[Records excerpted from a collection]
--- START ---

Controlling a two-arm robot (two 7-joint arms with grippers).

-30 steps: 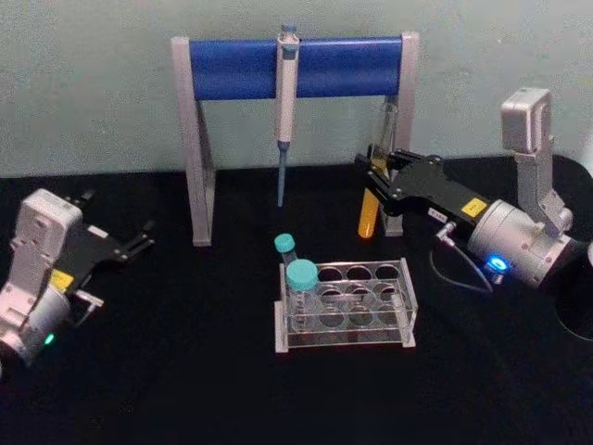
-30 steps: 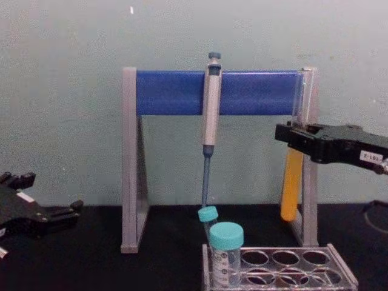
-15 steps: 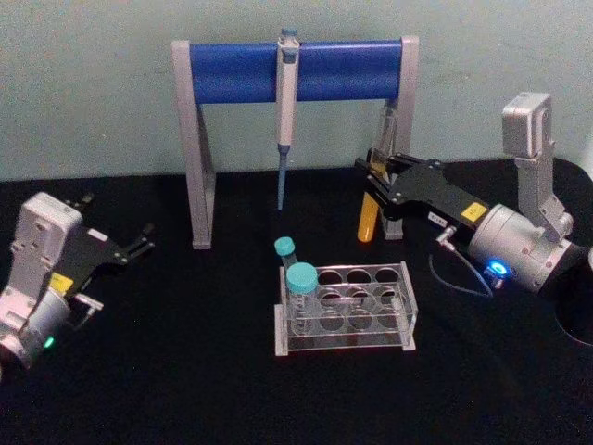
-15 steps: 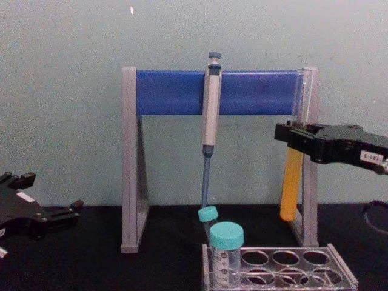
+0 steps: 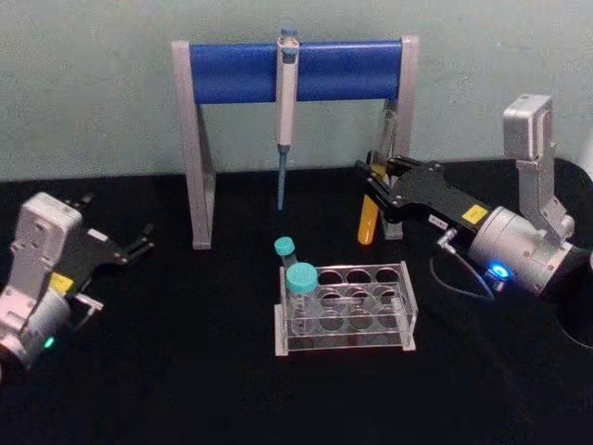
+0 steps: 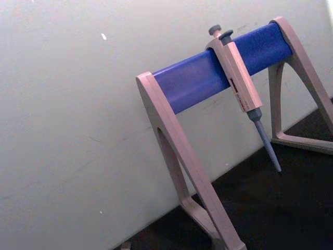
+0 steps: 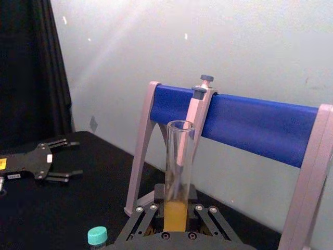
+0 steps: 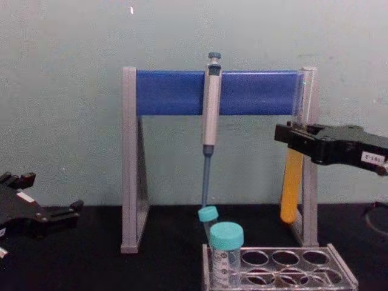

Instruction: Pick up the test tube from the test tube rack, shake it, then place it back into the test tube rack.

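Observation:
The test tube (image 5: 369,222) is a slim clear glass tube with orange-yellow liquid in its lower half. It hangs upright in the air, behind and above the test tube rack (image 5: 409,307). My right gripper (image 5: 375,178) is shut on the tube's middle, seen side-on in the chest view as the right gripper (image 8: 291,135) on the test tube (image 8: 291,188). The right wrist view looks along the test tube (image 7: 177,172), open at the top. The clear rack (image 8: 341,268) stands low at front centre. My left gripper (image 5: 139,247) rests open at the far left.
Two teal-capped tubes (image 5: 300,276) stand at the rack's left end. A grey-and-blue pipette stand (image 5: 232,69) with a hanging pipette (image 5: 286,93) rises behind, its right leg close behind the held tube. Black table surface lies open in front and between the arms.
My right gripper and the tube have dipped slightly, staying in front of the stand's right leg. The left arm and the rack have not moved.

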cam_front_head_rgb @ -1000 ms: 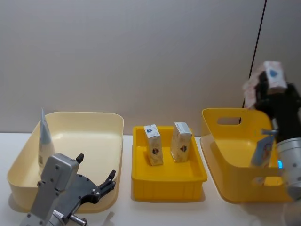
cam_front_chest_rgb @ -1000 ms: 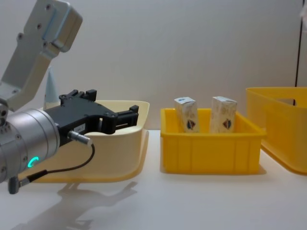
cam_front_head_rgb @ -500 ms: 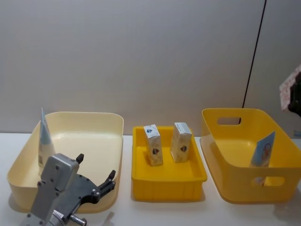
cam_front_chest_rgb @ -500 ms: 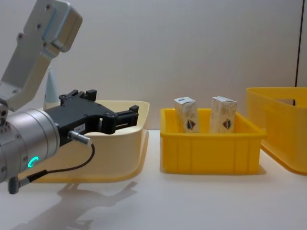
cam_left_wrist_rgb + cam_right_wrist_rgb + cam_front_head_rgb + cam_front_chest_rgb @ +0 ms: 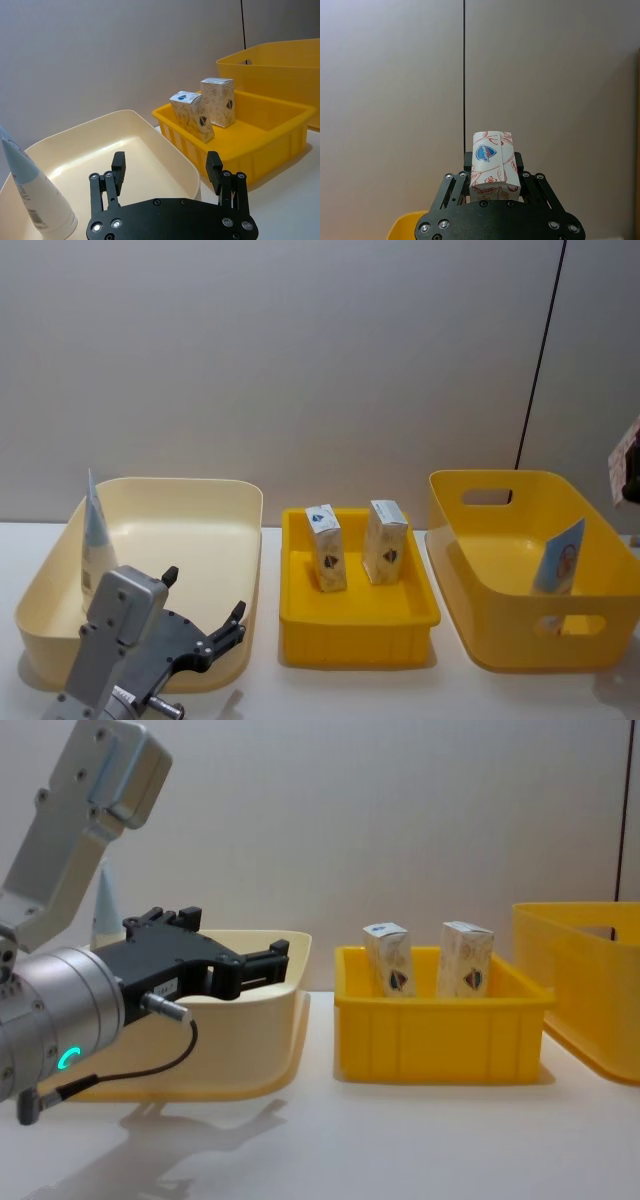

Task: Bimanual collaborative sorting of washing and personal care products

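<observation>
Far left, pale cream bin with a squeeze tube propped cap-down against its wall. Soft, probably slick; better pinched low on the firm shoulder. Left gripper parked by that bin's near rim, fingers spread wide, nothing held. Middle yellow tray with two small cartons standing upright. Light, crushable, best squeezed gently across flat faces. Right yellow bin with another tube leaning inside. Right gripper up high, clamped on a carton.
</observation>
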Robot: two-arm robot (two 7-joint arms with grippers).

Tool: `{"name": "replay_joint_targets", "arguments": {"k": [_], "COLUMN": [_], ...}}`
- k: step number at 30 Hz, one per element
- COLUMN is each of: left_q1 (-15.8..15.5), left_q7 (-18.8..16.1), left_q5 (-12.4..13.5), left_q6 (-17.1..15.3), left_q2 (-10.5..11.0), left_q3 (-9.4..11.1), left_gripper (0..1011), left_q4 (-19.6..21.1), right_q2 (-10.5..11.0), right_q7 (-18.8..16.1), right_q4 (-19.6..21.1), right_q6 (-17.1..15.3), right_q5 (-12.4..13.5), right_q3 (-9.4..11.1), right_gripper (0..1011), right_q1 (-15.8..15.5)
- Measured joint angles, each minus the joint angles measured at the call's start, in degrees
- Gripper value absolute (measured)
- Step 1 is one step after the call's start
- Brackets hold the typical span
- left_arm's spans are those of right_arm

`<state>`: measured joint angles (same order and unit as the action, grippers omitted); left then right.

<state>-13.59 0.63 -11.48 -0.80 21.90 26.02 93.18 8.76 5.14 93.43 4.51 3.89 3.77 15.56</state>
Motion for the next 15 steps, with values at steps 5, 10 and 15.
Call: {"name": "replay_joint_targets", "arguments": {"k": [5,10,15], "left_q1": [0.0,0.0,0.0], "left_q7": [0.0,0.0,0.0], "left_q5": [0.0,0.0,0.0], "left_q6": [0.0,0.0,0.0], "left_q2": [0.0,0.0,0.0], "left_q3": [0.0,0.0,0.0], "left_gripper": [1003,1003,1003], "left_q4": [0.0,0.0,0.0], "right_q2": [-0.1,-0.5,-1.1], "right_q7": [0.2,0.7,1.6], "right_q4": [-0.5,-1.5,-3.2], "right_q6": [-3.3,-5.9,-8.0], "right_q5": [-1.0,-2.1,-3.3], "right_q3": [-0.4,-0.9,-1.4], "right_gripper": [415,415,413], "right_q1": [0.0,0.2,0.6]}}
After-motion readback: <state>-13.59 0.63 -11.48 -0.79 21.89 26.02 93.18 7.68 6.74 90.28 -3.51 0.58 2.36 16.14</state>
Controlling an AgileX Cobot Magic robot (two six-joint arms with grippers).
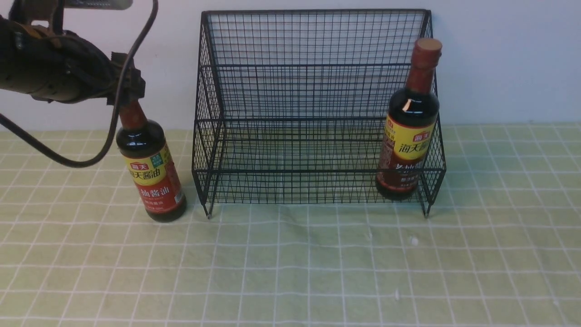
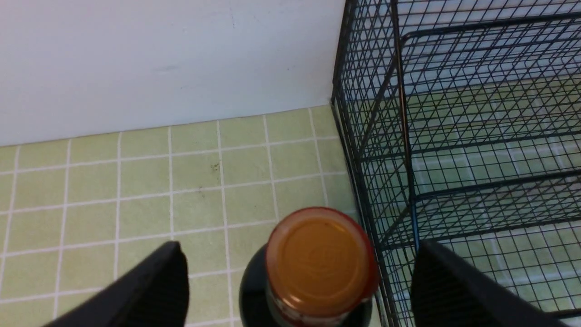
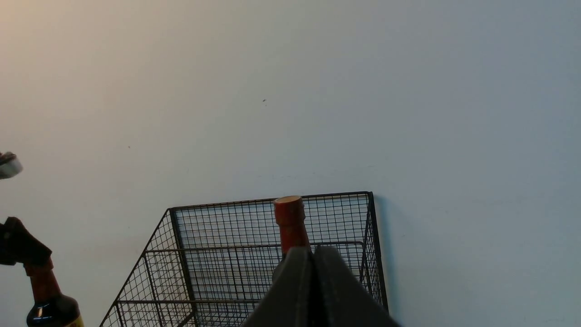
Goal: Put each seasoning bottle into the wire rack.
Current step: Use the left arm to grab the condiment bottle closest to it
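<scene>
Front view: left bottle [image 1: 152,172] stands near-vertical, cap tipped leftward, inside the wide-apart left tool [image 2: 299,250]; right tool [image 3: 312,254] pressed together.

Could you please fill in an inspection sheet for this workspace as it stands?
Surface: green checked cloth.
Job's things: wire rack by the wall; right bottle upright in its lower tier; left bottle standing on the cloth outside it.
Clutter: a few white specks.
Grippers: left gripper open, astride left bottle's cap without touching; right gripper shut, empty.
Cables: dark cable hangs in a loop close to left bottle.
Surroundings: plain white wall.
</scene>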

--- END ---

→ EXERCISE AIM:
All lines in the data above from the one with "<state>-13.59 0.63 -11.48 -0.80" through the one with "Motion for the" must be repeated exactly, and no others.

→ YOUR RESPONSE:
<state>-13.59 0.63 -11.48 -0.80 21.90 26.02 93.18 8.76 5.14 93.43 4.51 3.89 3.77 15.56</state>
Motion for the next 15 steps, with values at steps 5, 10 and 15.

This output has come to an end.